- Exercise brief -
Where the string "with" occurs in the material below, report the whole line.

- Input data -
========
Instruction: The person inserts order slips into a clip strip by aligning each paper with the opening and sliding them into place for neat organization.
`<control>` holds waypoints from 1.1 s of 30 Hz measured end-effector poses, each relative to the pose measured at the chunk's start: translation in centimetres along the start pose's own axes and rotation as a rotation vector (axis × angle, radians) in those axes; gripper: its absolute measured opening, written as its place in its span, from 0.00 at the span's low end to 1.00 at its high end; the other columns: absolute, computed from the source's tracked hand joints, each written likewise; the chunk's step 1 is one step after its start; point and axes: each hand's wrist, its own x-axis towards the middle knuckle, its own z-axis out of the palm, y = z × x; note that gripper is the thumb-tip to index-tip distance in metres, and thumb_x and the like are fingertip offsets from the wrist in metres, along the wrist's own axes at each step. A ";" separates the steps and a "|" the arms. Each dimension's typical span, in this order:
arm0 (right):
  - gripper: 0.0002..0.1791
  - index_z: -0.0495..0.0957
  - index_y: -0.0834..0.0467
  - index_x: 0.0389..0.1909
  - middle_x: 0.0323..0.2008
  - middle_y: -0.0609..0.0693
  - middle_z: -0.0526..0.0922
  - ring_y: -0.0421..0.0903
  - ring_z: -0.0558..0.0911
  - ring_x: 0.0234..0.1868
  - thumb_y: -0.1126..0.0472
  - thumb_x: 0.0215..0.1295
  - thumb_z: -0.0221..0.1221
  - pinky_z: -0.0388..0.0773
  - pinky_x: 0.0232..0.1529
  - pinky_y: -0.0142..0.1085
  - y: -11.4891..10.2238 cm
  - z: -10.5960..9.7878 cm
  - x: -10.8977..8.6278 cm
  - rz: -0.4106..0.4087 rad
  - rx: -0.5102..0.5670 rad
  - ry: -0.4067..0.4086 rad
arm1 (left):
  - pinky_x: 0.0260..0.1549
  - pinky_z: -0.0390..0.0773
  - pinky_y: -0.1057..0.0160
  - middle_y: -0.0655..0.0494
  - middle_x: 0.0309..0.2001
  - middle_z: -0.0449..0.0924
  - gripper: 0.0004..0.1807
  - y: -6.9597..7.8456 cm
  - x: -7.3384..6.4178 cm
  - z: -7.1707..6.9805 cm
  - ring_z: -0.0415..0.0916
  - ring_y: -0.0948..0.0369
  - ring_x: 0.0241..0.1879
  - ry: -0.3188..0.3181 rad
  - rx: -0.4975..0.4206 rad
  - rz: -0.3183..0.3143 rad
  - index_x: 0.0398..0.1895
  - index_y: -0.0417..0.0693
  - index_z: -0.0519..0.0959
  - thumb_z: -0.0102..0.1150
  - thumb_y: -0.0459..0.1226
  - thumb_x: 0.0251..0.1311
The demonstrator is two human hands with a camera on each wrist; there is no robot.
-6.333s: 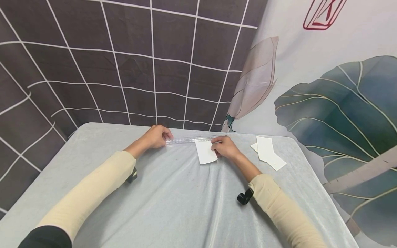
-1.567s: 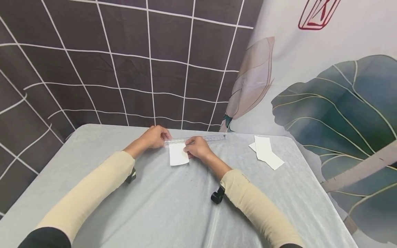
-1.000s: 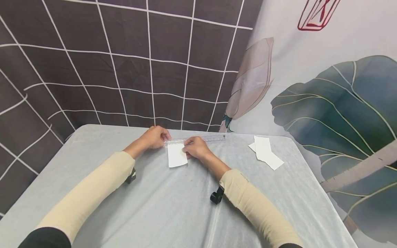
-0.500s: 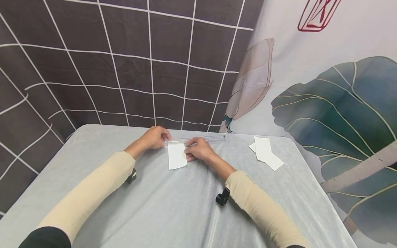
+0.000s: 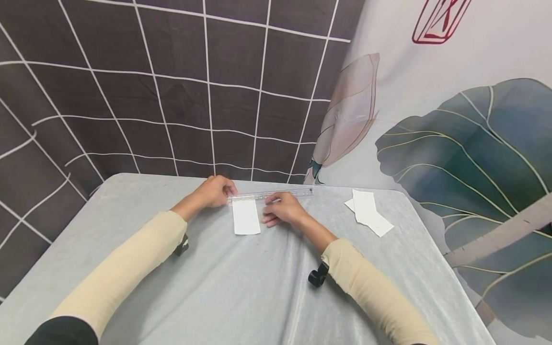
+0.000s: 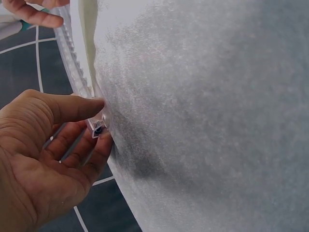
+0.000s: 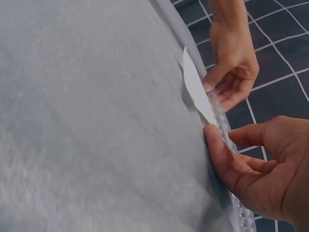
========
- Solution to the exercise -
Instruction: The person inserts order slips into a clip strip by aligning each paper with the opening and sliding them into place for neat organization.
The demonstrator is two human hands with a camera on each wrist; there is no robot.

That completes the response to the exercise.